Python's works are all in the red-figure style and are painted on a clay with rich orange-brown colour and a high content of very small mica particles. His style is somewhat more heavy-handed than that of Asteas and, especially, on the smaller vessels, strongly stereotyped. He favoured the use of multi-coloured added decoration in white, yellow, black, and red. His figures sometimes seem stiff, with round and large heads and thick limbs, failing to be comparable to the more elegant style of Asteas. The decoration on the larger pieces by Python tends to be dense. The edges of draped garments on his figures are almost uniformly lined with the typical Paestan dot-line pattern that evolved in the Asteas-Python workshop. Seated figures in side-view show a recurrent pose identical for both male and female figures, with one leg posed slightly before the other. Also typical of Python's style, is the posture of seated figures on scrolls or vines, or standing figures resting one foot on a scroll. This characteristic has been continued by the painter of Naples 2585, likely the last successor of Python's workshop. The main faces of the larger pieces are framed by palmettes, with double palmettes on larger pieces and more simple, single palmettes on smaller pieces.

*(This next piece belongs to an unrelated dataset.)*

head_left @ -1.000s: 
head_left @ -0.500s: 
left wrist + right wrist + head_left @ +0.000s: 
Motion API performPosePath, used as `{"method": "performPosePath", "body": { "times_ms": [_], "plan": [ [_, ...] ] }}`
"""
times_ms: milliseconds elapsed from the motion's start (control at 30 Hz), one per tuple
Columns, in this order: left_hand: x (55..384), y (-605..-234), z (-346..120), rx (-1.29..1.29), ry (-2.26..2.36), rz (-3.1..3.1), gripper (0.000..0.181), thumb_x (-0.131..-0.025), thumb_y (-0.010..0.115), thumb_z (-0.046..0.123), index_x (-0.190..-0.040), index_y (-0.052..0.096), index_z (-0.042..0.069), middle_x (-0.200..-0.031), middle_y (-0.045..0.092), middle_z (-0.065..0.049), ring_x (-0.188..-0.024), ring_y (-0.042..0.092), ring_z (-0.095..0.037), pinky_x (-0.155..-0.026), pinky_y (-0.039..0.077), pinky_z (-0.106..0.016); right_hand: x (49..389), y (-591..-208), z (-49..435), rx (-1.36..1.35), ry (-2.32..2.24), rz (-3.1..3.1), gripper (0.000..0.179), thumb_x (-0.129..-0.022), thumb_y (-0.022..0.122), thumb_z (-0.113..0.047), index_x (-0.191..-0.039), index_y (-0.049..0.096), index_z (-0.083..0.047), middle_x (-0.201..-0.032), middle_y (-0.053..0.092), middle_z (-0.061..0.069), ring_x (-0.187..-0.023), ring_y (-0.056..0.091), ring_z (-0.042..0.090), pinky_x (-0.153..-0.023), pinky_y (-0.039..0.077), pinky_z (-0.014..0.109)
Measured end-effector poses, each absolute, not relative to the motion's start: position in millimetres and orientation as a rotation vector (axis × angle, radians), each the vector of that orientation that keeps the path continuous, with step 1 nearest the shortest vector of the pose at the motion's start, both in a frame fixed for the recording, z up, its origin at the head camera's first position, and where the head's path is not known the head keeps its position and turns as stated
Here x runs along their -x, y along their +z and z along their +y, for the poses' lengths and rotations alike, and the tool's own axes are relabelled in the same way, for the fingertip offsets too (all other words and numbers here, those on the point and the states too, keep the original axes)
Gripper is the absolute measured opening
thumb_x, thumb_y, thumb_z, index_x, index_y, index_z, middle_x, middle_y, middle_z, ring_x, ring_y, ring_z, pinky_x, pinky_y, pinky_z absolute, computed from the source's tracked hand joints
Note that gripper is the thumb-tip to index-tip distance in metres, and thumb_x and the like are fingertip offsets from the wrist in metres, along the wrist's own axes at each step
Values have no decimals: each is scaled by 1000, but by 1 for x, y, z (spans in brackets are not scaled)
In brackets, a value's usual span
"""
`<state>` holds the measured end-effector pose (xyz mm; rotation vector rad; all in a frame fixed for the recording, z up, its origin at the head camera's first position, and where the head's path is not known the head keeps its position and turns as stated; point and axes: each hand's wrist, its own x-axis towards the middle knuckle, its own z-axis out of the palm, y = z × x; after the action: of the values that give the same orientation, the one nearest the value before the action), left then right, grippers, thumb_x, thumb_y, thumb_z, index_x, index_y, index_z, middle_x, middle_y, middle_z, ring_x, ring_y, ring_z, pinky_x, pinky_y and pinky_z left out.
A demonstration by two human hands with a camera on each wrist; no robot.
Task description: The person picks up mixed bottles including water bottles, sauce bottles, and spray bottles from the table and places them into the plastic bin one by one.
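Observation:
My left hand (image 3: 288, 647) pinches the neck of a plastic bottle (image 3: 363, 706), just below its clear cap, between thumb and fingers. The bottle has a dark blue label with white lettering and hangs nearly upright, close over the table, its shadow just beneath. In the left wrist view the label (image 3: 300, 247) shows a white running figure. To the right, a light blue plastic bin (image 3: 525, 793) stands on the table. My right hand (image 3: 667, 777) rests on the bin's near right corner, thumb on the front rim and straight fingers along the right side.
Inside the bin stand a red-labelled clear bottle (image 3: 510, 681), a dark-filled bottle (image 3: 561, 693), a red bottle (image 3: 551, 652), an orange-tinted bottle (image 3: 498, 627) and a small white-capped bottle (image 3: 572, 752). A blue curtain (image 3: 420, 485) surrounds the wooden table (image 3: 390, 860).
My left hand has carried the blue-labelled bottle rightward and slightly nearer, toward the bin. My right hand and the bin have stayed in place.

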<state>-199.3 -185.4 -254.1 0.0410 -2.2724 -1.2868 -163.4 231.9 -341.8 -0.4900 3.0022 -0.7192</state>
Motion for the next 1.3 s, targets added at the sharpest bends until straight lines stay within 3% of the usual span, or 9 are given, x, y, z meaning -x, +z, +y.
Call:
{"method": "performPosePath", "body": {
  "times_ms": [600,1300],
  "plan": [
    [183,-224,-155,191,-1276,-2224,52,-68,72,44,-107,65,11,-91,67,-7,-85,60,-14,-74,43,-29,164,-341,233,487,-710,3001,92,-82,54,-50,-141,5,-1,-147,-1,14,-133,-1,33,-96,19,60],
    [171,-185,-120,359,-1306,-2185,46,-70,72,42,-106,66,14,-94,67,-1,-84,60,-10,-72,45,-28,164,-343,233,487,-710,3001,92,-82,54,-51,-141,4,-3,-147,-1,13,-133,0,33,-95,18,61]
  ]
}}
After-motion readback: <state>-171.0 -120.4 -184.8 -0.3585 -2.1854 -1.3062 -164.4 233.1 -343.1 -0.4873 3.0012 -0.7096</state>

Apart from mythological scenes on his larger works, many works contain Dionysian scenes with the youthful Dionysus, almost always with curly hair falling above his shoulders, wearing an ivy wreath, carrying a thyrsus, and watching or joining maenads and satyrs in their pursuits (see backs of the two signed vessels) .

Among Python's most appealing pieces are phlyax vases with depictions of the Greek comedies, played at the time in the colonies of Magna Graecia. Several pieces also show Dionysus or maenads holding theatrical masks, with the theatre an activity closely linked to Dionysus.

The link to Dionysus is significant, as almost all of Python's works were found in the chamber tombs in and around Paestum, with the Dionysian theme of the youthful god giving immortality to those he loves (see Ariadne and Dionysus) to be seen in context with the hope of a happy afterlife <JPS>.